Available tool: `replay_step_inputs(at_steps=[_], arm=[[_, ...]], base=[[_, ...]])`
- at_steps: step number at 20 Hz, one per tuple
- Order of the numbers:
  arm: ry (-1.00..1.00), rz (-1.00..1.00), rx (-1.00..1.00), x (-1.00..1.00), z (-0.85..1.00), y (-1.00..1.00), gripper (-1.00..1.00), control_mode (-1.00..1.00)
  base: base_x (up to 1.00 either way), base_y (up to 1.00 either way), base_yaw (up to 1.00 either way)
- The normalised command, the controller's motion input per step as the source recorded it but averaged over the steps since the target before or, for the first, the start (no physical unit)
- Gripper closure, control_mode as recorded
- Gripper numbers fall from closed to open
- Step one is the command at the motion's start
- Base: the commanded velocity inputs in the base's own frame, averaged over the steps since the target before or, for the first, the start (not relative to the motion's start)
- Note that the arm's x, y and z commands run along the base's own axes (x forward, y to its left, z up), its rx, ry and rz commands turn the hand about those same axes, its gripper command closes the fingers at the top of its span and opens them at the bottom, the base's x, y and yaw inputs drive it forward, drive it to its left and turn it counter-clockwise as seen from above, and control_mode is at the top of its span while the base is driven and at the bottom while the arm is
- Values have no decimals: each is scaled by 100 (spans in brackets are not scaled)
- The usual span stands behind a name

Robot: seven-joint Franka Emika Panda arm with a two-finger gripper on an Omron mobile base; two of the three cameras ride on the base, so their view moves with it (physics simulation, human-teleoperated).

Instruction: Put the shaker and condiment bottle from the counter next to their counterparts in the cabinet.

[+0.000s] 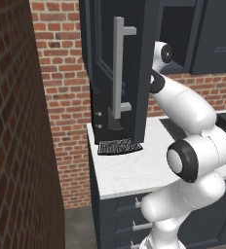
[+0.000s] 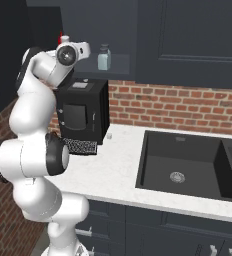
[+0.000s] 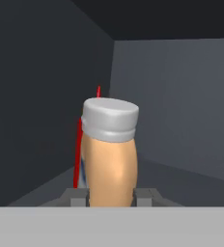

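The condiment bottle point(image 3: 110, 159) is orange-amber with a whitish-grey cap; a red sliver shows at its 10 o'clock. The shaker point(image 2: 104, 58) is pale grey-blue, the cabinet point(image 1: 134, 68) dark navy, the counter point(image 2: 113, 175) white marbled.

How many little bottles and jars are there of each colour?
Orange bottle: 1
Red container behind it: 1
Grey-blue jar on the cabinet shelf: 1
Total: 3

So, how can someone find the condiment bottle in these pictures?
Look inside the open dark navy cabinet above the counter. The gripper holds the condiment bottle there: orange-amber body, whitish cap, unlike the pale grey-blue shaker on the shelf.
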Motion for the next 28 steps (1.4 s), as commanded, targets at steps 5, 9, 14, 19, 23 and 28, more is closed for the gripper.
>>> replay_step_inputs(at_steps=[5,9,14,19,23,28], arm=[[0,0,-1,24,-21,2,-100,-100],[0,0,-1,2,-14,1,-100,-100],[2,0,0,0,0,0,-100,-100],[1,0,0,-24,3,-2,-100,-100],[0,-4,0,-42,14,-17,-100,-100],[0,-6,1,-57,16,-38,-100,-100]], base=[[0,0,0],[0,0,0],[0,0,0],[0,0,0],[0,0,0],[0,0,0]])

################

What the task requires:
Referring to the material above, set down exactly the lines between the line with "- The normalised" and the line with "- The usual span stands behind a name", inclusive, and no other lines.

Exercise output:
- The normalised command, the controller's motion input per step as the source recorded it but averaged over the steps since the target before or, for the first, the start (no physical unit)
- Gripper closure, control_mode as recorded
- Gripper numbers fall from closed to open
- Step one is the command at the motion's start
- Base: the commanded velocity inputs in the base's own frame, averaged over the steps since the target before or, for the first, the start (not relative to the motion's start)
- Note that the arm's x, y and z commands run along the base's own axes (x forward, y to its left, z up), its rx, ry and rz commands turn the hand about those same axes, its gripper command closes the fingers at the top of its span and opens them at the bottom, the base's x, y and yaw inputs drive it forward, drive it to its left and turn it counter-clockwise as seen from above, and control_mode is at the top of its span while the base is driven and at the bottom while the arm is
- Values have no decimals: each is scaled by 100 (spans in brackets are not scaled)
- The usual span stands behind a name

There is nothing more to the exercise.